With 23km to cover, and only 10.5 hours of daylight, we knew we had to get on the trail ASAP, so we packed up in the dark and hit the trail at 7:45, as soon as there was enough pre-sunrise light to see the way.
The day proved to be mentally challenging. The weather was perfect, and our boots had mostly dried by the fire, but the knowledge of the distance we had to cover is what made the day so hard. I’m not sure if it was just my mental state, but it also felt like a challenging day due to the number of small summits we had to ascend and descend.
My favourite part of the day was the first 14km from Silver Lake to the Crack. The viewpoints felt endless, and we remained in quiet peacefulness, only seeing 3 other hikers.
We could hear the ‘The Crack’ before we could see it - there must have been 40 people at the lookout, enjoying the beautiful Fall Saturday. After 3 full days of solitude it was a contrast seeing so many people.

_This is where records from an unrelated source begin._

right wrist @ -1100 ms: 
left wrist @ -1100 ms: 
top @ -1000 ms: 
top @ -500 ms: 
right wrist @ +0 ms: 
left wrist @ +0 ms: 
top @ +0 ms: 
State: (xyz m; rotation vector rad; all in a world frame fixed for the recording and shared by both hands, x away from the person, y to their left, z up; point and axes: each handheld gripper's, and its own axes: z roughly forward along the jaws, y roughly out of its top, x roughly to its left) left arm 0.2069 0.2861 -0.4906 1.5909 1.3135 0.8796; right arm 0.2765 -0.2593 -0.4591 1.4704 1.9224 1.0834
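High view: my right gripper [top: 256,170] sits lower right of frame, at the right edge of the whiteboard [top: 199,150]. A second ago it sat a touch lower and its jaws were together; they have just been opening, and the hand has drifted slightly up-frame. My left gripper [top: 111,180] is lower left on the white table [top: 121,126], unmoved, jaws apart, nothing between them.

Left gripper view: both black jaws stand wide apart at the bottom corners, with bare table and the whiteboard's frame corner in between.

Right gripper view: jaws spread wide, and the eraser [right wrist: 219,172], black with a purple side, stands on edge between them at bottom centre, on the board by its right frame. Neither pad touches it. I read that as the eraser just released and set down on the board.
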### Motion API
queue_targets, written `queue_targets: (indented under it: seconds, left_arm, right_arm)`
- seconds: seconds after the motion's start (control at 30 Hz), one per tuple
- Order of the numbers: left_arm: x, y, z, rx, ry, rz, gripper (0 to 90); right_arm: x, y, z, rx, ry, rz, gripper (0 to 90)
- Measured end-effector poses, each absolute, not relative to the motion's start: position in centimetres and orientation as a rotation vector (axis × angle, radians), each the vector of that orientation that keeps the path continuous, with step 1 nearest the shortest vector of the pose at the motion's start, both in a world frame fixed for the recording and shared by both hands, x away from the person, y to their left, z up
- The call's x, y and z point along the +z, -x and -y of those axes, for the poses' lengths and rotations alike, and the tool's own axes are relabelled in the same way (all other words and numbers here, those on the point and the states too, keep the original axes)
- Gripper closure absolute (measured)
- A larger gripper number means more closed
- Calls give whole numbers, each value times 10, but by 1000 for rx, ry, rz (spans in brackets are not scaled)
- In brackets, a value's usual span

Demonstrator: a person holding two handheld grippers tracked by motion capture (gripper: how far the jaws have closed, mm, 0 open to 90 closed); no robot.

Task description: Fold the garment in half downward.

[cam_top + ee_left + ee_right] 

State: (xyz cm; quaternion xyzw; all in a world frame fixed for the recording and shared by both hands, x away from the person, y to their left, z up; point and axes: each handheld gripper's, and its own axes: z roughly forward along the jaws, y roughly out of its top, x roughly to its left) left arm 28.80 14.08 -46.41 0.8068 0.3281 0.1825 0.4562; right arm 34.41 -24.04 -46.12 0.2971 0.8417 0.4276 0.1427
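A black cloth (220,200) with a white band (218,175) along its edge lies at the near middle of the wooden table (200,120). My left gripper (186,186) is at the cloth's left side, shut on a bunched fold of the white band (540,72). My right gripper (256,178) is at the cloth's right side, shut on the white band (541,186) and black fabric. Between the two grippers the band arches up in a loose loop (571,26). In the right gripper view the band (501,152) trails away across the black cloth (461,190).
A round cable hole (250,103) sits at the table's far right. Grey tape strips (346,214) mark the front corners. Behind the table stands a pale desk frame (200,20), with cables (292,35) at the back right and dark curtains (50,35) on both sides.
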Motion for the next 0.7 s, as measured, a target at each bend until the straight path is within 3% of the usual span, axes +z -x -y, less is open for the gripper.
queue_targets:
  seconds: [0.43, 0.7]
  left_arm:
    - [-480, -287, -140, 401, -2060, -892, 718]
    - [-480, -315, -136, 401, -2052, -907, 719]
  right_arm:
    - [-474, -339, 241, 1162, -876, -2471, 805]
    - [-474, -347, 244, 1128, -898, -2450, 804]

Although it was a grueling day distance-wise, I was glad we were hiking all the way out after reaching ‘The Crack’. Once we’d been re-acclimatized to people, a little of the backcountry magic disappeared, and it felt like a natural end to the trip.
A note for future trips: if you can stay at site 48 or 49, before reaching ‘The Crack’, it would have nicely broken up the 23km day.
We really picked up our pace the last 6km, which were flat and easy, and made it to the car 40min before sunset. The road leaving the park was riddled with car-wrecking potholes, and so were happy to drive most of it in the light.
We had a celebratory McDonalds dinner in Parry Sound, and after a few more hours of driving home to Toronto, had a restful night’s sleep in the warmth and comfort of home.